Task statement
Please retype the records below exactly as they appear, but leave out the pictures.

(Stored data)
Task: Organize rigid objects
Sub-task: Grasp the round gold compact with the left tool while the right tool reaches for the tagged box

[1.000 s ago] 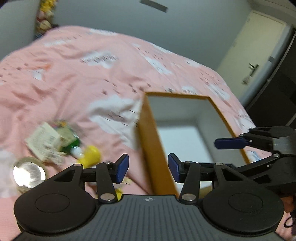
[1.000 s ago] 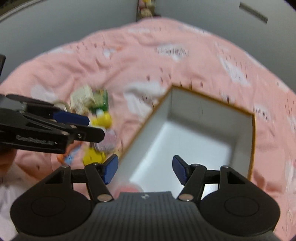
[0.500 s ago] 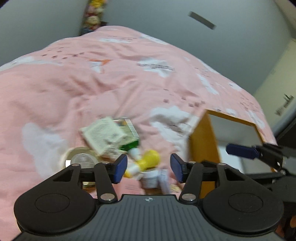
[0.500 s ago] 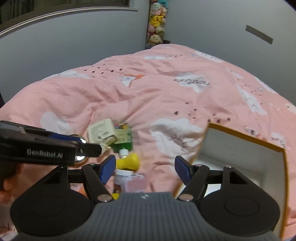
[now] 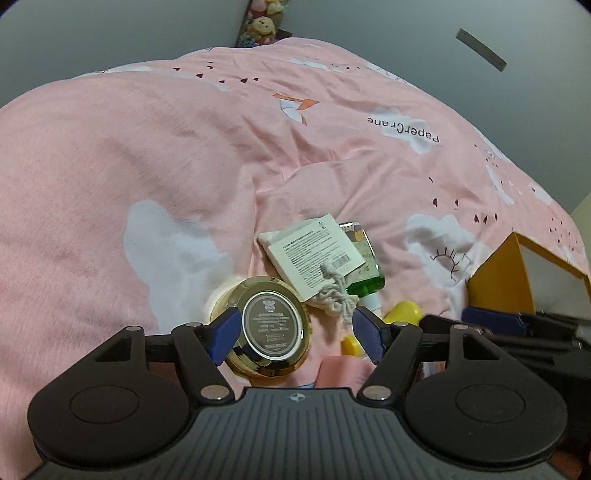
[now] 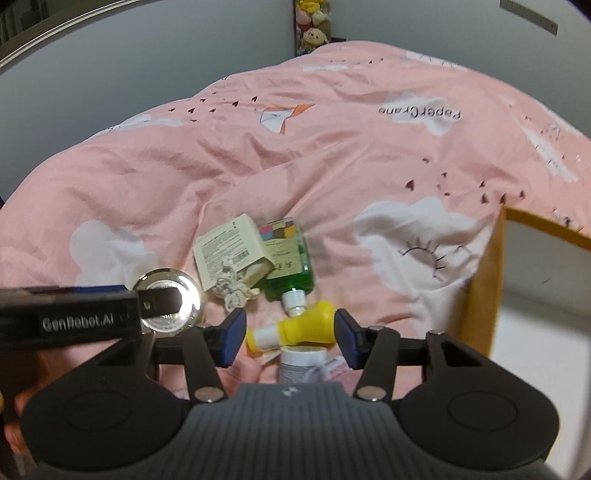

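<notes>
Left gripper [image 5: 295, 334], jaws just opening wide, straddles gold tin [image 5: 271, 328]: centre first. Right gripper [image 6: 290, 336], narrowing, brackets yellow bottle [image 6: 306, 325], untouched.

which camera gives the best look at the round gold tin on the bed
The left wrist view: the gold tin sits close between the fingers, its printed lid sharp. In the right wrist view the tin is glare-washed and partly hidden behind the left gripper.

Pink duvet [image 5: 155, 155] (cloud print), plush toys [image 6: 312, 26] behind.
</notes>
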`<action>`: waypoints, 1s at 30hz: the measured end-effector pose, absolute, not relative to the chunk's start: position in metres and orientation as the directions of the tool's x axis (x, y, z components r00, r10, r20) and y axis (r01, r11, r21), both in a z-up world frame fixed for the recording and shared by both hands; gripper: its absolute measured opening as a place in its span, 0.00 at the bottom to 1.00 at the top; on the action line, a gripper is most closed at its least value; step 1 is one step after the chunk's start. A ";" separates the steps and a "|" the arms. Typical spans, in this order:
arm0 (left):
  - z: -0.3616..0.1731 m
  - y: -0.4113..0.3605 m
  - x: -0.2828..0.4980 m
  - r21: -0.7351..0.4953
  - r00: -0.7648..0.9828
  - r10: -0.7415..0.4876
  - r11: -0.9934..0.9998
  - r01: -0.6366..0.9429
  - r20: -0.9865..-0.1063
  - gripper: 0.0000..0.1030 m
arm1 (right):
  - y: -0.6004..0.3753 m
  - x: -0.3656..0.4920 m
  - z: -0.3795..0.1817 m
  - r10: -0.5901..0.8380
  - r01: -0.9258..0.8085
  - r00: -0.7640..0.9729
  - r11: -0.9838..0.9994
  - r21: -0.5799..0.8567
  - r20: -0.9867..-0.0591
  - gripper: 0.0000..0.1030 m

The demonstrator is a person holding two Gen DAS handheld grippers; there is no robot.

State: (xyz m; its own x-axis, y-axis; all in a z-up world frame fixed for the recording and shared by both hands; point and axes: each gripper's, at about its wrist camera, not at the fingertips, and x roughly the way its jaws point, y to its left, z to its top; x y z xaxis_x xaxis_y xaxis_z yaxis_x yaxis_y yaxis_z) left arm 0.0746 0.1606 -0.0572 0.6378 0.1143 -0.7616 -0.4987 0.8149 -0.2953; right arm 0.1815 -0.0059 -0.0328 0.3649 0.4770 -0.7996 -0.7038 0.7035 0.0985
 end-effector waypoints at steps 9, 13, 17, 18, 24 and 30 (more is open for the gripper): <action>-0.066 0.153 0.075 -0.220 0.655 0.164 0.859 -0.462 -0.737 0.85 | 0.004 0.192 -0.051 0.466 -0.687 0.332 0.715 0.128 -0.820 0.51; -0.070 0.149 0.080 -0.176 0.651 0.189 0.874 -0.453 -0.735 0.86 | 0.002 0.196 -0.056 0.464 -0.681 0.321 0.719 0.139 -0.826 0.50; -0.077 0.145 0.092 -0.050 0.571 0.263 0.880 -0.473 -0.778 0.84 | 0.001 0.201 -0.058 0.473 -0.678 0.312 0.718 0.156 -0.824 0.51; -0.079 0.142 0.094 -0.014 0.552 0.283 0.882 -0.472 -0.784 0.84 | 0.001 0.203 -0.058 0.475 -0.680 0.309 0.716 0.158 -0.824 0.51; -0.091 0.129 0.108 0.102 0.490 0.317 0.904 -0.416 -0.812 0.91 | 0.000 0.208 -0.062 0.477 -0.690 0.292 0.705 0.162 -0.829 0.51; -0.104 0.122 0.117 0.189 0.453 0.370 0.899 -0.396 -0.811 0.89 | 0.004 0.212 -0.068 0.465 -0.690 0.283 0.706 0.158 -0.839 0.51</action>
State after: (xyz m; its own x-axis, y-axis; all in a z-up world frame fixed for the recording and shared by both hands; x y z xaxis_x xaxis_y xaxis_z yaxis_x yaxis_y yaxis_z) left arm 0.1173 0.1222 -0.1042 0.4529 0.3702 -0.8111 -0.3963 0.8985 0.1888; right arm 0.2118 0.0039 -0.0680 0.2835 0.4651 -0.8386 -0.6903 0.7060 0.1582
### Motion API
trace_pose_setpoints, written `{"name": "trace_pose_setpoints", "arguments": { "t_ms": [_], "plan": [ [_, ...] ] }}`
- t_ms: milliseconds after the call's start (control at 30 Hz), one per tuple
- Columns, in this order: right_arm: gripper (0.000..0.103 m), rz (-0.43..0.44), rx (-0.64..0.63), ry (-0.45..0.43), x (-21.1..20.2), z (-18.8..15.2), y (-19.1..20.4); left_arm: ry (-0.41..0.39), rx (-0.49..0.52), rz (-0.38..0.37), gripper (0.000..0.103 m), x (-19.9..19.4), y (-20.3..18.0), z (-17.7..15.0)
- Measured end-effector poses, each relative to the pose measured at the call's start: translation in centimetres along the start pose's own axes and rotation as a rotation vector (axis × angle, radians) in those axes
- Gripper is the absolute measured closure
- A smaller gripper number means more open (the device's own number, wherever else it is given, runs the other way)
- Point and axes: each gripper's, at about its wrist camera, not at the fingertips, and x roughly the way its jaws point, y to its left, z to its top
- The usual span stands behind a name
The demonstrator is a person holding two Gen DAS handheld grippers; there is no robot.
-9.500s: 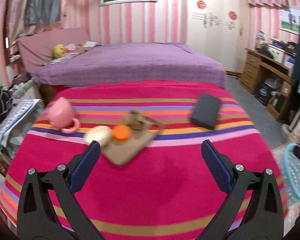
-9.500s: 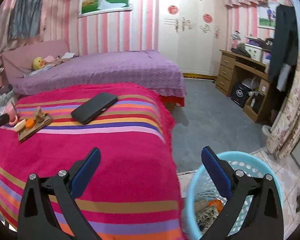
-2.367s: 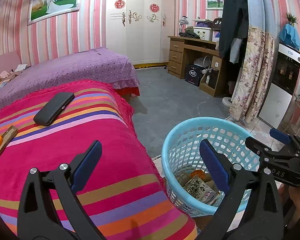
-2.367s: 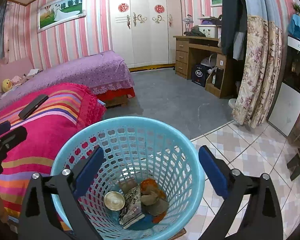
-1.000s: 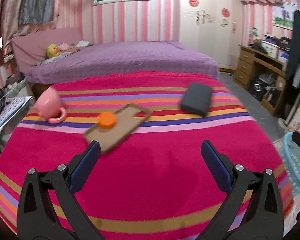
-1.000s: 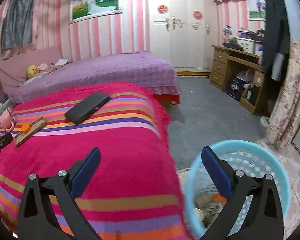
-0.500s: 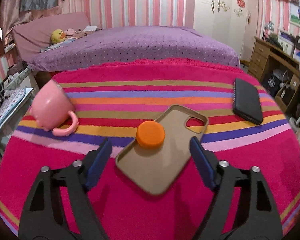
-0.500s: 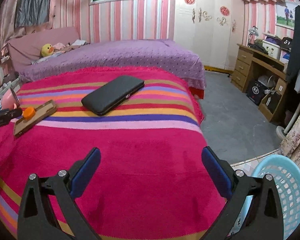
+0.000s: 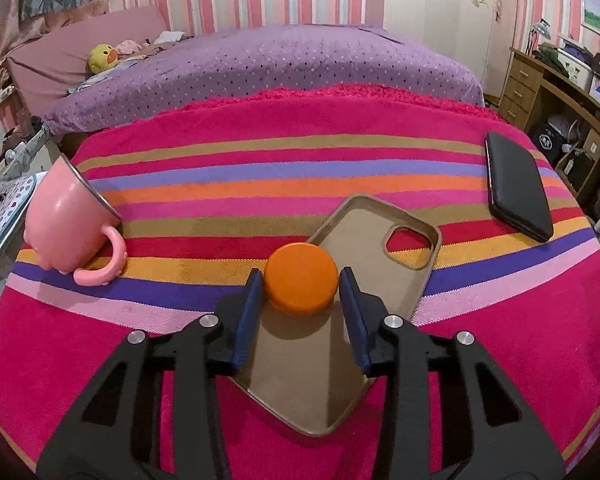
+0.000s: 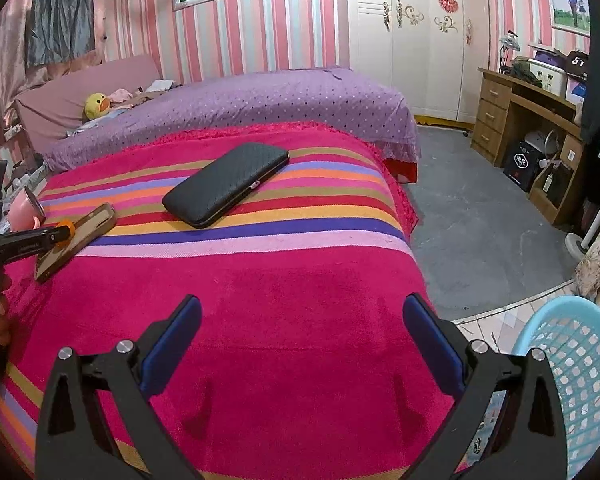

Exercise solution
Task: Organize rigid objects
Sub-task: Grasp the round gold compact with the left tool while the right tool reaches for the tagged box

[1.000 s ago] 
[1.000 s ago] 
[0.500 s ago] 
[0.500 s ago] 
[now] 
[now] 

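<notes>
Left gripper [image 5: 295, 334], jaws just opening wide, straddles gold tin [image 5: 271, 328]: centre first. Right gripper [image 6: 290, 336], narrowing, brackets yellow bottle [image 6: 306, 325], untouched.

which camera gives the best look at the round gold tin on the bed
The left wrist view: the gold tin sits close between the fingers, its printed lid sharp. In the right wrist view the tin is glare-washed and partly hidden behind the left gripper.

Pink duvet [image 5: 155, 155] (cloud print), plush toys [image 6: 312, 26] behind.
</notes>
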`<action>`: waypoints, 1s at 30hz: the measured end-effector pose, absolute, not relative to the chunk's start: position in metres and orientation as the directions of the tool's x axis (x, y, z components r00, r10, r20) and y axis (r01, r11, r21), both in a z-up world frame fixed for the recording and shared by both hands; gripper: its absolute measured opening as a place in its span, 0.00 at the bottom to 1.00 at the top; on the action line, a gripper is most closed at its least value; step 1 is one step after the chunk's start. A ";" separates the steps and a "|" the arms. Typical spans, in this order:
arm0 (left):
  - z: -0.3616..0.1731 m
  - y: -0.4113..0.3605 m
  - x: -0.2828..0.4980 m
  - r21: -0.7351..0.4953
  - r00: -0.7648..0.9828
  - r10: -0.7415..0.4876
  - r11: -0.9934..0.9998
  - r01: -0.6366..0.9429
  - r20: -0.9865..-0.1063
  - gripper: 0.0000..0.1030 m
arm1 (right):
  - y: -0.6004..0.3753 m
  - x: -0.3656..0.4920 m
  - z: -0.3795..0.1817 m
  - r10: -0.5901..0.8380
  - r01: -0.9258..0.8085
  - r00: -0.7640..0.9729
  - r11: -0.9838..0.9994
  - r21: -0.5799..0.8567
  - r20: -0.9867..-0.0591
  - gripper: 0.0000..0.1030 m

The demonstrator is a person holding two Gen DAS handheld grippers; there is no robot.

State: (xyz m; its own x-axis, y-axis; all in a z-up world frame fixed for the recording and shared by both hands; point and axes: each gripper's, at about its wrist camera, not at the fingertips, and x roughly the way its jaws point, y to its left, z to its top; x y z xaxis_x xaxis_y xaxis_z yaxis_x yaxis_y yaxis_z) left arm 0.0746 0.1606 -0.0572 0.6378 0.1143 -0.7616 -0.4987 0.8149 -0.2953; right arm 0.1815 -0.0059 -0.0328 0.3649 0.4770 -0.7996 -0.7038 0.7035 0.0985
 end-effector waypoints at steps 9, 13, 17, 18, 24 and 30 (more is open for the gripper): <action>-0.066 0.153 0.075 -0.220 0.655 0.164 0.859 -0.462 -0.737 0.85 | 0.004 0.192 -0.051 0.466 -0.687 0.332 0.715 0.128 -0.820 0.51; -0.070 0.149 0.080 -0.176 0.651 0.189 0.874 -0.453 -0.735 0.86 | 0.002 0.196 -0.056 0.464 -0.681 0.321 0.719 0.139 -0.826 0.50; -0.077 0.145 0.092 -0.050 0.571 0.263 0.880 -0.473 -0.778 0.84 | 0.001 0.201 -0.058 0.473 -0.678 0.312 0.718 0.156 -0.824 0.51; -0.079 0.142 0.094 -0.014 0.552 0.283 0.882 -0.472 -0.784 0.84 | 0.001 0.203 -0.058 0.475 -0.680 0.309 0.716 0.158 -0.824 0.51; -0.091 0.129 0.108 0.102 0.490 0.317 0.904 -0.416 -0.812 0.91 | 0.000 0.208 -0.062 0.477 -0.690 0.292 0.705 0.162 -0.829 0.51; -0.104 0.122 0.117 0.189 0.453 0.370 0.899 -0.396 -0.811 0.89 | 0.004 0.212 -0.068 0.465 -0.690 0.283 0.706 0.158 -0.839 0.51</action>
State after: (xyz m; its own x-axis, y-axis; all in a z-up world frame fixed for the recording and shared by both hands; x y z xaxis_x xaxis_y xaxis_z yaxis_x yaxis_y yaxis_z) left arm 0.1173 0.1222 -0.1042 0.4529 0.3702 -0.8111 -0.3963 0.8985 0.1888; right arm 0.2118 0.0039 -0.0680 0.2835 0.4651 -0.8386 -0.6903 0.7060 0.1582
### Motion API
trace_pose_setpoints, written `{"name": "trace_pose_setpoints", "arguments": { "t_ms": [_], "plan": [ [_, ...] ] }}`
- t_ms: milliseconds after the call's start (control at 30 Hz), one per tuple
- Columns, in this order: right_arm: gripper (0.000..0.103 m), rz (-0.43..0.44), rx (-0.64..0.63), ry (-0.45..0.43), x (-21.1..20.2), z (-18.8..15.2), y (-19.1..20.4); left_arm: ry (-0.41..0.39), rx (-0.49..0.52), rz (-0.38..0.37), gripper (0.000..0.103 m), x (-19.9..19.4), y (-20.3..18.0), z (-17.7..15.0)
- Measured end-effector poses, each relative to the pose measured at the call's start: translation in centimetres along the start pose's own axes and rotation as a rotation vector (axis × angle, radians) in those axes
- Gripper is the absolute measured closure
- A smaller gripper number means more open (the device's own number, wherever else it is given, runs the other way)
- Point and axes: each gripper's, at about its wrist camera, not at the fingertips, and x roughly the way its jaws point, y to its left, z to its top
- The usual span stands behind a name
The demonstrator is a person holding two Gen DAS handheld grippers; there is no robot.
-9.500s: 
-9.500s: 
-2.367s: 
-2.367s: 
-1.000s: 
-1.000s: 
-0.500s: 
-0.500s: 
+0.000s: 
+0.000s: 

Nothing remains to be answered in this exercise.